Esoknya Dyfal datang menjemputku, aku baru saja ingin sarapan tetapi pintu diketuk sangat keras. Kubuka pintu dan kusambut cowok itu. Dyfal tersenyum, lalu kupersilahkan masuk.
"Sarapan ya." Kata Dyfal
"Hm." Jawabku singkat. Dyfal menatapku, lalu mengalihkan pandangan saat pintu kembali diketuk.
"Tolong bukain pintunya." Kataku menyuruh Dyfal. Dyfal mendengus, tapi mau juga setelah kupelototi.
Dyfal membuka pintu dengan langkah gontai, malas. Tetapi kembali semangat setelah tahu siapa yang mengetuk pintu. Dyfal mempersilahkan mbak Nilta masuk. Dyfal membuntuti langkah mbak Nilta dari belakang.
"Nih, aku bawain sarapan buat kamu. Aku mau berangkat duluan ya." Pamit mbak Nilta. Lalu beranjak lagi keluar rumah.
Dyfal tersenyum selepas mbak Nilta keluar, masih menatap pintu depan yang sudah tertutup. Aku menatapnya, bingung.
"Eh, lo ngapain senyum sendiri? Sarap lo." Kataku sembari mengunyah sarapan yang dibawa mbak Nilta.
Dyfal menoleh, raut wajahnya kembali kesal. "Yah kan ganggu." Aku melotot, lalu menyambar tas disampingku.
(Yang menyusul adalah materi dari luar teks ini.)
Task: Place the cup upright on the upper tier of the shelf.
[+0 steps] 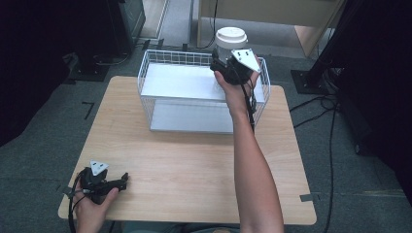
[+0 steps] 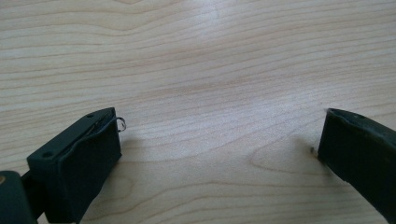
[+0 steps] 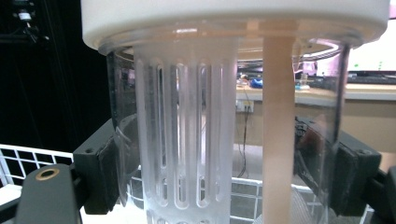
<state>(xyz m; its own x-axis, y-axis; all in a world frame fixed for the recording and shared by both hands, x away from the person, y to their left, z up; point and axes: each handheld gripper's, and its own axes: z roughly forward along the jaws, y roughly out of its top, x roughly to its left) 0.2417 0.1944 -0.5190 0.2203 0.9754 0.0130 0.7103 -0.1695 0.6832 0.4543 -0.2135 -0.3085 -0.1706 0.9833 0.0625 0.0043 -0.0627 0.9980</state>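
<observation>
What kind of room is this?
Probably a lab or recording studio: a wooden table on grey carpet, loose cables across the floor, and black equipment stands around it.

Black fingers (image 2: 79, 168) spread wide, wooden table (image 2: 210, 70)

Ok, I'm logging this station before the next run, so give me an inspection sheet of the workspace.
Surface: wooden table, bare in front.
Job's things: white wire basket at the far side; clear cup with white lid, held above the basket's far right corner.
Clutter: nothing seen.
Grippers: right gripper shut on the cup; left gripper open, low at the near left corner.
Cables: one trails from each gripper; more on the floor at right.
Surroundings: grey floor, dark stands.
</observation>
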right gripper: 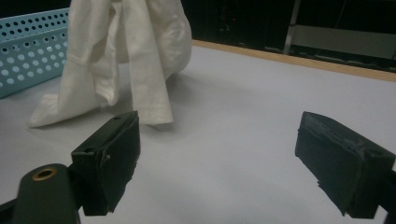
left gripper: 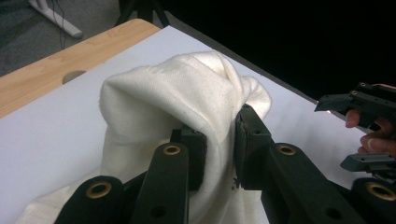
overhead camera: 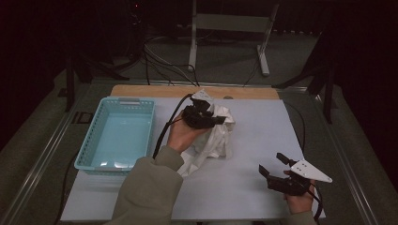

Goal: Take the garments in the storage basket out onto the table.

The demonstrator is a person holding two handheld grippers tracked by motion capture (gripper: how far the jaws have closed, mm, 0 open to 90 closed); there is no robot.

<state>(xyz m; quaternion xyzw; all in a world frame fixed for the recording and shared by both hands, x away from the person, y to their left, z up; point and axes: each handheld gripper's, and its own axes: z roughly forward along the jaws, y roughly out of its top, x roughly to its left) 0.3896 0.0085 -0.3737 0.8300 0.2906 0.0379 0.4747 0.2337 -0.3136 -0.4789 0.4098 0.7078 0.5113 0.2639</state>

"Ayok, nanti gue telat." Kataku ketus, sembari menarik lengan baju Dyfal.
***
Sesampainya disekolah aku langsung masuk kekelas. Menyambut telinga yang panas mendengar materi pelajaran. Kulihat disana Hilfi dan Zara sibuk dengan bacaan Novel. Ku sapa mereka.
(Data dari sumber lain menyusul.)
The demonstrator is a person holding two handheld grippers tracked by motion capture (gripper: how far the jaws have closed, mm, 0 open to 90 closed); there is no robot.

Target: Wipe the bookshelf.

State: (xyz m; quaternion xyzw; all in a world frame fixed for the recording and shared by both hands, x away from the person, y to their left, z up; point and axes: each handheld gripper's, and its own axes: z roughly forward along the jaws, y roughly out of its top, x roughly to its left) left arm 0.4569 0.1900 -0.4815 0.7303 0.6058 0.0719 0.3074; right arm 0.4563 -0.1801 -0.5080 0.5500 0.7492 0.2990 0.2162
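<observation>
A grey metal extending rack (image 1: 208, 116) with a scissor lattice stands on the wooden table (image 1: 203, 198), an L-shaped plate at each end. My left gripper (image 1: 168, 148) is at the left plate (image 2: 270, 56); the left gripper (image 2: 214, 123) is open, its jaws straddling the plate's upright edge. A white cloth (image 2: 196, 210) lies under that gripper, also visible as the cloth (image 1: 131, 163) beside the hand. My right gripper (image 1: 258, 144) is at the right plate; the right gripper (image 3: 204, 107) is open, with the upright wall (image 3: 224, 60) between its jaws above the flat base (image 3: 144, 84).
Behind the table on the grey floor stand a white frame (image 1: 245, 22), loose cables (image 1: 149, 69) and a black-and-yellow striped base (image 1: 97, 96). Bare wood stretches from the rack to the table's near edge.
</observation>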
"Yo." Sapa Hilfi sembari memukul pundakku pelan. Aku meringis, tersenyum.
"Hani mana?" tanyaku
"Biasalah, paling masih gitu."
"Gitu apa?" tanyaku kembali dan duduk disebelah Hilfi.
Sebagai jawaban, Hilfi dan Zara tersenyum. Lalu tertawa—tawa yang menggema—membuat beberapa siswa menoleh. Aku ikut tertawa simpul, lalu tertawa.
"Heh. Bacot, diam dong. Gue odot mulut lo." Ancam Rafif, teman sekelas kami, yang memang suaranya burek.
Seketika kami menutup mulut, dan duduk kebangku setelah bel masuk. Jam pelajaran dimulai, telinga yang sudah kusiapkan untuk mendengar gemercik api neraka.
Dua jam, kami menikmati pelajaran matematika. Bel istirahat berbunyi, sontak kami semua keluar kelas, mengisi perut untuk cacing di perut. Aku bersama tiga sohibku keluar menuju kelas sebelah.
Kelas IPA-3 dan IPA-1 tak jauh dari kelas kami, segera kami menyusul teman sesama umat. Disana Dyana dan beberapa teman sesama umatmenunggu.
"Yo." Sapa Hilfi dan melakukan tos ala-ala anak SMA.
"Yuk, kantin." ajak Jua. Kami semua menggangguk, dan melangkah menuju kantin.
Sesampainya di kantin, kami duduk dibangku yang biasa kami tempati—pojok depan dekat taman. Sabila dan Zhafia memesan camilan untuk kami. Lalu kembali beberapa menit kemudian.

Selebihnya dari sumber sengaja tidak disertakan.